After a fast glance at the boy’s palm, the new scarecrow starts dancing as well.
I try to listen to their excited talking, which is not hard at all, and overhear the girl talk to her buddy about a power.
From what I hear, she must have gotten a message similar to mine.
Basically, she said that her power is called ‘summon hay minion’, and that it is a rank one power. Also, she has asked for more information and found out that she can summon five scarecrows of ten centimeter heights.
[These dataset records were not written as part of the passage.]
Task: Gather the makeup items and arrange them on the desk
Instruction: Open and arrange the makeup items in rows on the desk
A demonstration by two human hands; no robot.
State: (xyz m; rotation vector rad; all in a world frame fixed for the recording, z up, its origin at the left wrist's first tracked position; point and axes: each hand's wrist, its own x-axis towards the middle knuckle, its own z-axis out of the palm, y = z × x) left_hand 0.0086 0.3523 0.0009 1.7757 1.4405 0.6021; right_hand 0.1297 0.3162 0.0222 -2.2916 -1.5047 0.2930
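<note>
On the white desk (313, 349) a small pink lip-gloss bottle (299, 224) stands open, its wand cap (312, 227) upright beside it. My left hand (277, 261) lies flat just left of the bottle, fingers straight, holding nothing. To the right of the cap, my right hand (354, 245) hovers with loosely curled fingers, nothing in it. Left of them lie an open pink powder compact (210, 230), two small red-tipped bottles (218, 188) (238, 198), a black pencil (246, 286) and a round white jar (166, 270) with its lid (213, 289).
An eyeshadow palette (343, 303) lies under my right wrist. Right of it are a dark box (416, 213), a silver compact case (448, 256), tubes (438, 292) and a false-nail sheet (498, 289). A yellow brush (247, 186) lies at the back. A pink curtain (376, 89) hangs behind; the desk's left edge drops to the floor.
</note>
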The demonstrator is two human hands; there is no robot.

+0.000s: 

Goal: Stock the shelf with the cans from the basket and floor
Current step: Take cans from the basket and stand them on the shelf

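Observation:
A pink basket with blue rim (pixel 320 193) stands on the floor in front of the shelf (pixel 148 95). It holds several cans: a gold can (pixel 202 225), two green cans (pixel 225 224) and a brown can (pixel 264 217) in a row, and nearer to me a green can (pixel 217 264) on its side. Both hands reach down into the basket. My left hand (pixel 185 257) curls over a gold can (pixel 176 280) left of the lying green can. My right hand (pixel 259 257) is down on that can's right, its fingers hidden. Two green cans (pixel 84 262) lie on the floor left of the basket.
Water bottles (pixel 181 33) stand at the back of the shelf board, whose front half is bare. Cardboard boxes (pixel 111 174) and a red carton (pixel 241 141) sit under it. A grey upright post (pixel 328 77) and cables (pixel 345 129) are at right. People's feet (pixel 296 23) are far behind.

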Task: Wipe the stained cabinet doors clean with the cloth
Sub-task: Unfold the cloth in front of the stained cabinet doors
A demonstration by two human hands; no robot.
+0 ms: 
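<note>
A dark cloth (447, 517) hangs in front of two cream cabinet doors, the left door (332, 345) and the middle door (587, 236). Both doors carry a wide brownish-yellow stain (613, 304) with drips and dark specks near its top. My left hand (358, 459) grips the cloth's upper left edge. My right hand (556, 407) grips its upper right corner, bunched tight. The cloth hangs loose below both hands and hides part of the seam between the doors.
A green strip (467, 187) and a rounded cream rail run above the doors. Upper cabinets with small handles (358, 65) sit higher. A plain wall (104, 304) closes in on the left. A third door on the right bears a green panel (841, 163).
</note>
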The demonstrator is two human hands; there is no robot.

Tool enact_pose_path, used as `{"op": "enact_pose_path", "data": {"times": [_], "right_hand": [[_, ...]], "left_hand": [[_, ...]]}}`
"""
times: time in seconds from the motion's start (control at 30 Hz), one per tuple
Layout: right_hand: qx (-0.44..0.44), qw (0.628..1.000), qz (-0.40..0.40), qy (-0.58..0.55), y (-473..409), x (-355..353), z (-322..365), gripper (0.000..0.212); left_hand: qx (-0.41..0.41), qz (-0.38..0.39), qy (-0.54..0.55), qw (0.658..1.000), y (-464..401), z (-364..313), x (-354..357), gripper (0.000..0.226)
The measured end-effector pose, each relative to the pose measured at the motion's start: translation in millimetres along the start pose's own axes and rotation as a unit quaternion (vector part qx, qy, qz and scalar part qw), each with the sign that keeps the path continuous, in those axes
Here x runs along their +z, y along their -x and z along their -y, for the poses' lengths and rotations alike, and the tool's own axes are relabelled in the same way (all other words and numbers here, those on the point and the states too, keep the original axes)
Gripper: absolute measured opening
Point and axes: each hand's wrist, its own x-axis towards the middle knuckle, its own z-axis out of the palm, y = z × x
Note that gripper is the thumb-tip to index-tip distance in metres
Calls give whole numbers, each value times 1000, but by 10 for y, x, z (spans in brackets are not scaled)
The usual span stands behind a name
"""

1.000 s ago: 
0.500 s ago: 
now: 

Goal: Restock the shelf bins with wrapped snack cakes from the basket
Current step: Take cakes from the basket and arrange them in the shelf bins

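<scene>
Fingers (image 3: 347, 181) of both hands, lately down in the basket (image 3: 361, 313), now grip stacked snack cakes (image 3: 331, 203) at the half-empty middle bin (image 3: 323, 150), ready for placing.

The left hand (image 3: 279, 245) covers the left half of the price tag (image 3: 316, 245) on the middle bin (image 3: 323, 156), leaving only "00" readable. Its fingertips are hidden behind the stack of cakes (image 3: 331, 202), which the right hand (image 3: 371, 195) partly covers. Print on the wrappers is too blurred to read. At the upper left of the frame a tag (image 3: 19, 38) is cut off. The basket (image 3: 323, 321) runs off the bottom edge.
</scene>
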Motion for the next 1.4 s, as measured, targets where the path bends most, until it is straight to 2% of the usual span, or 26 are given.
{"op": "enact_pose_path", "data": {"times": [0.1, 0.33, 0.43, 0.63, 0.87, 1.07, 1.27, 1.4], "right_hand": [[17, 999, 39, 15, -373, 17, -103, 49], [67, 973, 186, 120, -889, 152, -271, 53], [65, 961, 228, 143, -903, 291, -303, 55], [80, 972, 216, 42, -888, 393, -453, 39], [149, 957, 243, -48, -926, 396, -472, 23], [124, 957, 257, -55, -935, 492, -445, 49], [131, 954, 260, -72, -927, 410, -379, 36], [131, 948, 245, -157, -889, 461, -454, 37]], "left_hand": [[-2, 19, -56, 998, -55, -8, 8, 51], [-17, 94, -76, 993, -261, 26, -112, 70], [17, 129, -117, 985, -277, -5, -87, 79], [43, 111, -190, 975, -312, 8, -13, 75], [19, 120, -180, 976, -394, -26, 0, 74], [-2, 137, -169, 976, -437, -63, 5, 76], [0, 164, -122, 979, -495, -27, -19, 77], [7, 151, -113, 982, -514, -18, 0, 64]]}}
Lastly, she said her ability has no potential for advancement.
Right now, I am very excited about what my own power can do, let’s just find a bit more private place first.
Hmm, this door looks promising. ‘Staff only’ is after all synonymous with private, and this door does look exceptionally sad and lonely…. Additionally, if a door isn’t locked it is free passage, that’s the rules.
*Creak (open).
*Wrrooaah *Ahhr *rrrRRAAARRRrrrr *MOooaaAr.
*Bang (close)
*Screech *Schratch *Screech *Schratch *BANG *BANG *Screech *Schratch.
Zombies!? Really, that’s awesome!
I need to find out more about my power, ASAP!
Turning around, I find myself face to face with the cashier. And she is not happy.
“Uhm, are you new?” I say in my soothing voice, trying to calm her down. “NO, f*ck face. I have worked here for a year you retard.”
Her words really hit me, and they made me sad. And then, angry! “No’ u, bitch!” Really, angry. “Is it cold, redhead? I see your nipples through your shirt!”
Her face fall in consternation, while my face quickly grows a smirk, that’s soon wiped away by her now, absolute fury. She rages towards me and I can’t help but dodge away. She does not.
Her slow reaction, high momentum and very high body mass, is not a good match with physics. After I dodged, she just keeps on sliding on the slippery floor until *BANG. She knocks down the door.
The dust settles and I can finally see her thick ass, stuck in the doorframe. With a painful howl, the zombie begins feasting. She gets mercy about fifteen seconds later, and then there were two.